**Assignment**
Would you set down the data below exactly as shown?

**Data**
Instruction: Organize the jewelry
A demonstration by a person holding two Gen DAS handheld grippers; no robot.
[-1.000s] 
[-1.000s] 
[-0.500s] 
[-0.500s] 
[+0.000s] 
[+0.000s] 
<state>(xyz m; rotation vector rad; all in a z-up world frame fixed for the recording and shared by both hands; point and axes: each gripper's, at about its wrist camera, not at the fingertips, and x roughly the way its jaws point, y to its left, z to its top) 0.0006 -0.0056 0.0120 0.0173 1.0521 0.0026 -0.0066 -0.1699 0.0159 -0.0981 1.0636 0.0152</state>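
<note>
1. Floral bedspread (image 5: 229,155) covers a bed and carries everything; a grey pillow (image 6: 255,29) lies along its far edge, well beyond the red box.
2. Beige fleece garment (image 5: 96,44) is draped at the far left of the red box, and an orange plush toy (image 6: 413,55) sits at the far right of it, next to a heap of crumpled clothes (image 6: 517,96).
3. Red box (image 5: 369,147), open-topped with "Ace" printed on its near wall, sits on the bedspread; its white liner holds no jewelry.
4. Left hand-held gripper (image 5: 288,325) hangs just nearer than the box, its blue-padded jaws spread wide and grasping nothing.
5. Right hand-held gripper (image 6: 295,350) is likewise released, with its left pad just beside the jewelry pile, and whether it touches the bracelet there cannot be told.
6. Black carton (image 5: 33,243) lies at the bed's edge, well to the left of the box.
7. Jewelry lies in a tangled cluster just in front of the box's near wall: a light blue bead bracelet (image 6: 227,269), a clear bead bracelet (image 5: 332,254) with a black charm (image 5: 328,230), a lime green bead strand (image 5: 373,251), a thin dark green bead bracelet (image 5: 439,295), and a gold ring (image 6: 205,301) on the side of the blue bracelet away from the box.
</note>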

**Finished exercise**
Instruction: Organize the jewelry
A demonstration by a person holding two Gen DAS handheld grippers; no robot.
[-1.000s] 
[-1.000s] 
[-0.500s] 
[-0.500s] 
[+0.000s] 
[+0.000s] 
<state>(xyz m; rotation vector rad; all in a z-up world frame fixed for the recording and shared by both hands; point and axes: each gripper's, at about its wrist camera, not at the fingertips, and x roughly the way its jaws point, y to its left, z to its top) 0.0006 -0.0056 0.0120 0.0173 1.0521 0.0026 -0.0066 -0.1699 0.0159 -0.0981 1.0636 0.0152</state>
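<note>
1. Floral bedspread (image 5: 229,155) covers a bed and carries everything; a grey pillow (image 6: 255,29) lies along its far edge, well beyond the red box.
2. Beige fleece garment (image 5: 96,44) is draped at the far left of the red box, and an orange plush toy (image 6: 413,55) sits at the far right of it, next to a heap of crumpled clothes (image 6: 517,96).
3. Red box (image 5: 369,147), open-topped with "Ace" printed on its near wall, sits on the bedspread; its white liner holds no jewelry.
4. Left hand-held gripper (image 5: 288,325) hangs just nearer than the box, its blue-padded jaws spread wide and grasping nothing.
5. Right hand-held gripper (image 6: 295,350) is likewise released, with its left pad just beside the jewelry pile, and whether it touches the bracelet there cannot be told.
6. Black carton (image 5: 33,243) lies at the bed's edge, well to the left of the box.
7. Jewelry lies in a tangled cluster just in front of the box's near wall: a light blue bead bracelet (image 6: 227,269), a clear bead bracelet (image 5: 332,254) with a black charm (image 5: 328,230), a lime green bead strand (image 5: 373,251), a thin dark green bead bracelet (image 5: 439,295), and a gold ring (image 6: 205,301) on the side of the blue bracelet away from the box.
</note>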

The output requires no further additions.